The first leak: bid documents submitted by Videocon and the Adani group, in the auction round last month, have gone missing. Poof.
The second leak: inspired whispering suggests that Sadanand Sule, Sharad Pawar’s son in law, was part of the Videocon bid. Supriya Sule now in damage control mode, denying all links to the IPL.
The picture sought to be painted? Pawar’s support for Modi, fervent till late last evening, stems from the fact that he through his son in law had a major role to play in the controversial auction.
Is the Opposition now going to demand the NCP strongman’s head in the same way it went after Tharoor? The Congress is half hoping something of the kind happens — a Pawar on the defensive is exactly where the party wants him. Unlikely the Opposition will make such noises, though.
Meanwhile, the rehabilitation of Shashi Tharoor continues apace, with a speech in Parliament just now seeking a full inquiry into the charges against him, and complete exoneration — a speech incidentally laced with rhetoric about the voters of Thiruvananthapuram and the great people of India.
Elsewhere, Economic Times — which has been over the last two days in the forefront of surfacing stories of Modi’s shenanigans — scores a hat-trick:
Story 1 talks of how Suresh Chellaram, Modi’s brother in law, saw his IPL holdings appreciate in value 13 times in course of a single year [eat your heart out, Shah Rukh].
Story 2 details financial skulduggery in the awarding of television rights.
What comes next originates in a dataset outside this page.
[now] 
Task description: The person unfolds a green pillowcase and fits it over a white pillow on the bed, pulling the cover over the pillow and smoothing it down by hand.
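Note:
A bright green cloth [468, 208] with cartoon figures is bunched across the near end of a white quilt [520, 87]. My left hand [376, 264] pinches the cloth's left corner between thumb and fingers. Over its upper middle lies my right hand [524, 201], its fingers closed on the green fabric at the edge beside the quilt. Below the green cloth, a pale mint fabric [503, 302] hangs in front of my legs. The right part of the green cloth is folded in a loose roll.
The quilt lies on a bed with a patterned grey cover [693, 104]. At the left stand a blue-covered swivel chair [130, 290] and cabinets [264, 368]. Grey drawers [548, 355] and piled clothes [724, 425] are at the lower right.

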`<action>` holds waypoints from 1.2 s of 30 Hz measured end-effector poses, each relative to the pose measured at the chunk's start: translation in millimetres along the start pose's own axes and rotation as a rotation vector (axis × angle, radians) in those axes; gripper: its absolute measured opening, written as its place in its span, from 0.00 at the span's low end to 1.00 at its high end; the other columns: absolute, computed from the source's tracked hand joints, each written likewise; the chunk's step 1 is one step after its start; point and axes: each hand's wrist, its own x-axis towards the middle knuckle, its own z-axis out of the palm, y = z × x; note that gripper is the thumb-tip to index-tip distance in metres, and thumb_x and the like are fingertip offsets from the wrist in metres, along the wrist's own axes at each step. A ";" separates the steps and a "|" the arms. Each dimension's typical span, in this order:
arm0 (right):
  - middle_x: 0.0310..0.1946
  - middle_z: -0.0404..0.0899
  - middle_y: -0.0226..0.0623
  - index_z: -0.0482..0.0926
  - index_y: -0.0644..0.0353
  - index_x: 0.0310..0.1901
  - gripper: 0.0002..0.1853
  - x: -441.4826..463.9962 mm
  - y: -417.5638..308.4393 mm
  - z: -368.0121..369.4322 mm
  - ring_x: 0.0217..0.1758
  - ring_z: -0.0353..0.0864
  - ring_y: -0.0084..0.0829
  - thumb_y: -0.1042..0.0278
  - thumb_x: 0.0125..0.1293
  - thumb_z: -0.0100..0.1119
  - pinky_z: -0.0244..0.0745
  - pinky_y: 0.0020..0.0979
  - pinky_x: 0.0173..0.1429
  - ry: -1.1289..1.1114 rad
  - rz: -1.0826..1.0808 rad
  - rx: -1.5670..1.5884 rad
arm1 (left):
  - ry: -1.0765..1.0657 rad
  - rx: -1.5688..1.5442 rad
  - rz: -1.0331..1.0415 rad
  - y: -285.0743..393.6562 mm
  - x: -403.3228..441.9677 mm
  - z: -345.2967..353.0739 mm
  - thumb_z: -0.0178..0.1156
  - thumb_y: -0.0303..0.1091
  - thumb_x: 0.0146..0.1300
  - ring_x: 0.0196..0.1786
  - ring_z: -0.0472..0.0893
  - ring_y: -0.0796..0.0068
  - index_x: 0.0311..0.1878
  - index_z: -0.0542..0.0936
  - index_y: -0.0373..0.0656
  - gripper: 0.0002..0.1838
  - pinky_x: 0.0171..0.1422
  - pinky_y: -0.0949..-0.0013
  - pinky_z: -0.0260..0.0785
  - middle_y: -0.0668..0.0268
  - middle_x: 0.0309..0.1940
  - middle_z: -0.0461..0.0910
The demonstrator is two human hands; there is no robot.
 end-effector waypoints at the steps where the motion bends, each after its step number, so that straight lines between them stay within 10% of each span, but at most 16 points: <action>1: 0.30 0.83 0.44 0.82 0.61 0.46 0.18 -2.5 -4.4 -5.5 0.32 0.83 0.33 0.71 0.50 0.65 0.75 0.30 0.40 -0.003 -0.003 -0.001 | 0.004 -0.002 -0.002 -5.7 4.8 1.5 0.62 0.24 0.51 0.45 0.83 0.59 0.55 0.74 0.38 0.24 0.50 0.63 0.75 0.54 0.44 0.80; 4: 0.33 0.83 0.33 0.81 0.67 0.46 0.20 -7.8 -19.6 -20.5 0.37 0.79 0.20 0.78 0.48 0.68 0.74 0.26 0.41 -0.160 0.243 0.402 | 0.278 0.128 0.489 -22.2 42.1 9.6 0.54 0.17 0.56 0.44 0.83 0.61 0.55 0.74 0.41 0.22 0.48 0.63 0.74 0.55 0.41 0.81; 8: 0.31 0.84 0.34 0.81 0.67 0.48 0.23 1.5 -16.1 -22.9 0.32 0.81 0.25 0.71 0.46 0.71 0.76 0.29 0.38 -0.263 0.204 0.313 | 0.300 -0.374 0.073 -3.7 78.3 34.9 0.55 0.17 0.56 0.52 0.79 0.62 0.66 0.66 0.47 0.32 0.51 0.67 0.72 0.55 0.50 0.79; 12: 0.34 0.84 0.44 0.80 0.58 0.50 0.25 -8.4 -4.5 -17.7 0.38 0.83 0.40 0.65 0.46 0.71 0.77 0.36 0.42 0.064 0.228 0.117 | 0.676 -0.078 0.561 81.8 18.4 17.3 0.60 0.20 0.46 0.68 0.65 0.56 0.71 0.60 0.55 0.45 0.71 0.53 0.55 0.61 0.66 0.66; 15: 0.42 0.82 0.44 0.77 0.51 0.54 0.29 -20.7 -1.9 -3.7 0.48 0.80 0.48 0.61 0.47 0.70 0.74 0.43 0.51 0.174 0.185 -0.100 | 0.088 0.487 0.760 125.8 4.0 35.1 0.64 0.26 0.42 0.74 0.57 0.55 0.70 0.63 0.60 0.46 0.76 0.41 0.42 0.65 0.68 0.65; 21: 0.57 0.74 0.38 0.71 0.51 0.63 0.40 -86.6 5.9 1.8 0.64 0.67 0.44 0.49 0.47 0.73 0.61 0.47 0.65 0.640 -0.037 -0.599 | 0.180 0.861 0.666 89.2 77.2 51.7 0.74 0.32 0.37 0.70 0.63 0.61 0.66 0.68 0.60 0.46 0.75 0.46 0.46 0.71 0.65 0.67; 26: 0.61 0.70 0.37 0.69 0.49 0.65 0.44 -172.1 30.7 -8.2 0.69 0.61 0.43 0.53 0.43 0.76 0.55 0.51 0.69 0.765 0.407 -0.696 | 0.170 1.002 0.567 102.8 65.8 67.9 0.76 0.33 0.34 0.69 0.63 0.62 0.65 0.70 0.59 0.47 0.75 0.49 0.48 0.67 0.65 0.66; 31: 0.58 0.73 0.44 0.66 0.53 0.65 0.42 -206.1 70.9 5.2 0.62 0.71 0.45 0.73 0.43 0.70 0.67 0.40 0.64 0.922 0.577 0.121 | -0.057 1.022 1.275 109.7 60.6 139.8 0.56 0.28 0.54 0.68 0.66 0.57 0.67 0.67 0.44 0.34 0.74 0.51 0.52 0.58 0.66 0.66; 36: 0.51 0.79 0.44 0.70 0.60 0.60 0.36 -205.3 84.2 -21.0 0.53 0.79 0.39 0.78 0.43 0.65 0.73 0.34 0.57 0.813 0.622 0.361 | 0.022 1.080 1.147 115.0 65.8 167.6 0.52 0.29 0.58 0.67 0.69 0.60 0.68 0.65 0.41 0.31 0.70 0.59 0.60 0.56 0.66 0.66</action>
Worth noting, the fact that board officials were behind the leaks in the first place, and have been quick to suggest, albeit anonymously, that they have nothing to do with any of this.
While reading all this, keep one central fact in mind: the GoI has been aware of most of this for at least 8, more likely 10, months now. Just in case you were marveling at how efficient the investigative agencies are, and how quickly the whole ball of wax is unravelling. Also, ask the BCCI how long it has known of the Netlinkblue connection, including the systematic defaulting on payments.
Update: A recurring theme on this blog and elsewhere has been how the Congress is using this controversy to whip its allies and opponents into line. A classic example just now: First, Sharad Pawar was whistled into a meeting to “discuss IPL”, with P Chidambaram and Pranab Mukherjee. At the end of the meeting, he was told to go tell Modi that he had to resign.
Classic example of the deliberate and public use of muscle, to serve as a warning shot: Pawar, after all, is not part of the IPL governing council; outside of being Maharashtra Bombay Cricket Association president, he is not part of the BCCI’s decision making body. So why ask him to convey the message, when there are others — the name of Rajiv Shukla comes to mind — who are far better placed to do the deed?
Plain and simple, a power-play: The Congress telling Pawar, right, you were backing this guy, now you are nominated to go chop him off at the knees. Buck us on this, and we come after you too. Pawar has to do that — and in that helplessness lies the message the Congress is conveying to him.